Stocks prevailed Friday a day after the company reported a strong September quarter, but one quarter sparked questions just enough to cause investors to pause after the big trade. 2020 of stocks.
For the quarter, Apple (stock ticker: AAPL) reported revenue of $ 64.7 billion, up about 1% from a year ago and slightly ahead of the Wall Street consensus of 64.2 billion USD. The return is 73 cents a share, two cents higher than the consensus level.
It was a down quarter for iPhone sales, due to slowing demand prior to the launch of the iPhone 12, but Apple saw significant growth in most other categories. Mac’s revenue was $ 9 billion, up 29%. IPad sales were $ 6.8 billion, up 46%. Wearables increased by 20.8% to $ 7.9 billion. Service revenue was 14.5 billion USD, up 16.3%.
There are many factors that affect stocks. First, iPhone sales fell 21%, not a big surprise, but slightly worse than some analysts’ predictions. Second, a 29% drop in sales in China was a bit of a shock and reflects the company’s lagging position on 5G phones in a key market. And third, Apple declined to give guidance for the third straight quarter, which is really not surprising to anyone but seems to worry some investors.
During the announcement to investors, the company answered all of those concerns. Without providing details, they said iPhone 12 sales are starting off strong – but they are just starting to ship the iPhone 12 and iPhone 12 Pro and won’t even start taking orders for the iPhone 12. Low-end Mini or high-end iPhone 12 Pro Max until next week.
On the Chinese side, the company said it was affected more than other markets due to a shortage of 5G phones this quarter, but is expected to see a recovery in the December quarter and early demand for electricity. New phones are promising.
In terms of instructions, Apple did not provide details, but did say that iPhone sales would increase year-over-year during the holiday quarter despite only a quarter of iPhone 12 sales – and it is expected to grow two numbers in service and all – Variety of phone hardware in the quarter.
Citigroup’s Jim Suva adds two more records to the worry – gross margins fell slightly and worries about regulatory oversight. In terms of guidance, he wrote that he was “a bit surprised” when Apple didn’t offer a outlook. Regarding China, he wrote that “China has a more advanced 5G network than many countries and simply consumers want a 5G phone rather than a 4G phone”. In terms of margins, he says the problem is mostly a mixed one, with Macs and iPads having lower margins than iPhones and services. (Remember that was a spectacular quarter for both the Mac and the iPad.) And in terms of regulation, he sees headline risk, but no risks to fundamentals for at least the next 12 months.
The bottom line: He maintains a Buy rating and a target price of $ 125.

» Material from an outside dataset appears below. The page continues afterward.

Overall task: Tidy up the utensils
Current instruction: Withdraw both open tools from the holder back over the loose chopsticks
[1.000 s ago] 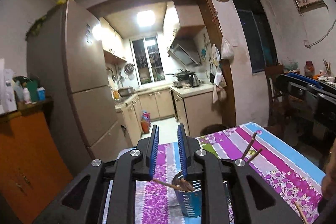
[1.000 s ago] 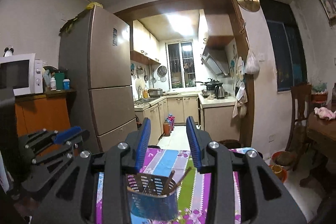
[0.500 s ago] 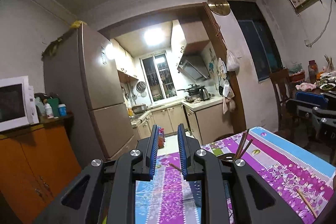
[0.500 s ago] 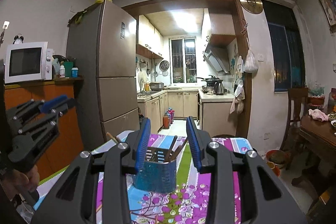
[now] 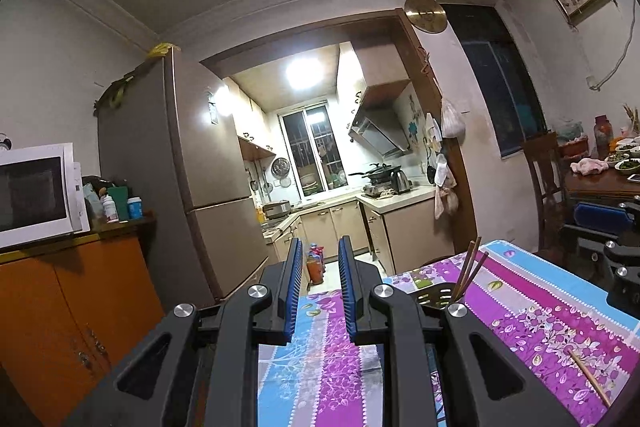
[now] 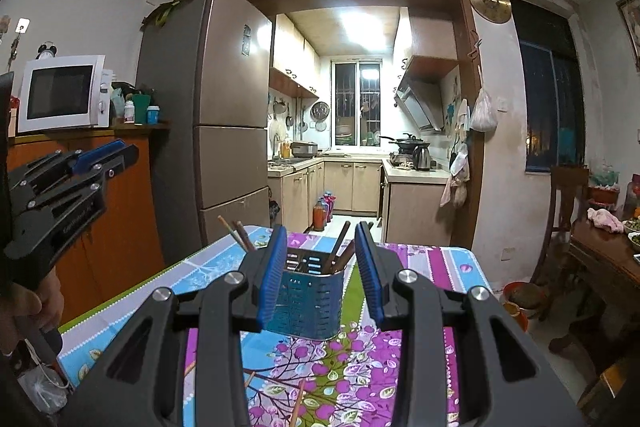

Bernstein analyst Toni Sacconaghi, who holds a Market rating for Apple shares, wrote that the quarter was “sure, but not spectacular.” It is worth noting that Apple did not provide clear guidance, he noticed. “As a result we suspect that consensus EPS projections are likely to change materially, which we consider a probable disappointment given high expectations by investors,” he writes.
Sacconaghi agrees that the key here is iPhone 12 demand. “So how do we explain Apple’s Q1 guide / comment and what it says about the iPhone 5 cycle?” he asks. “Unfortunately, it might be too early to tell – and Apple itself legally doesn’t seem to know, given the very limited number of days to sell and the timing of the single iPhone launch. But the bottom line is simple: iPhone revenue must have double-digit growth year-on-year in fiscal Q1, or March needs to be a lot stronger than seasonality for this cycle to turn into. super cycle that outside investors seem to be predicting. “
Katy Huberty left the call more optimistic than ever. “All the signs point to a super bike,” she wrote in a research note, repeating her Overweight rating and $ 136 price target. “We continue to see an increase in FY2021 forecast after Apple increased double-digit sales across all products including the iPhone after normalization. [the iPhone] product cycle. IPhone growth will accelerate even more as the replacement cycle lengthens, more newer products [models] and active subsidies. “
Huberty added that “her confidence in Apple’s ability to retain existing users, attract new users, and accelerate growth and profitability has never been higher as Apple entered its fiscal year. 2021 with the strongest product and service portfolio in years and a number of trends behind, including the rise of 5G technology; work, learn and play from demand at and increasing adoption and monetization of digital services. ”
Wedbush analyst Dan Ives is also not discouraged by his optimistic stance. “Last night… Streets and markets in general expect outstanding results from FAANG’s leading technology companies with Apple and
lead and eventually disappoint with technology stocks sell-off this morning after the news, ”he wrote. “Taking a step back, we believe Apple is at the pinnacle of the biggest iPhone product cycle since the iPhone 6 back in 2014, and we would be buyers if there is any weakness.” He holds an Outperform rating and a $ 150 target.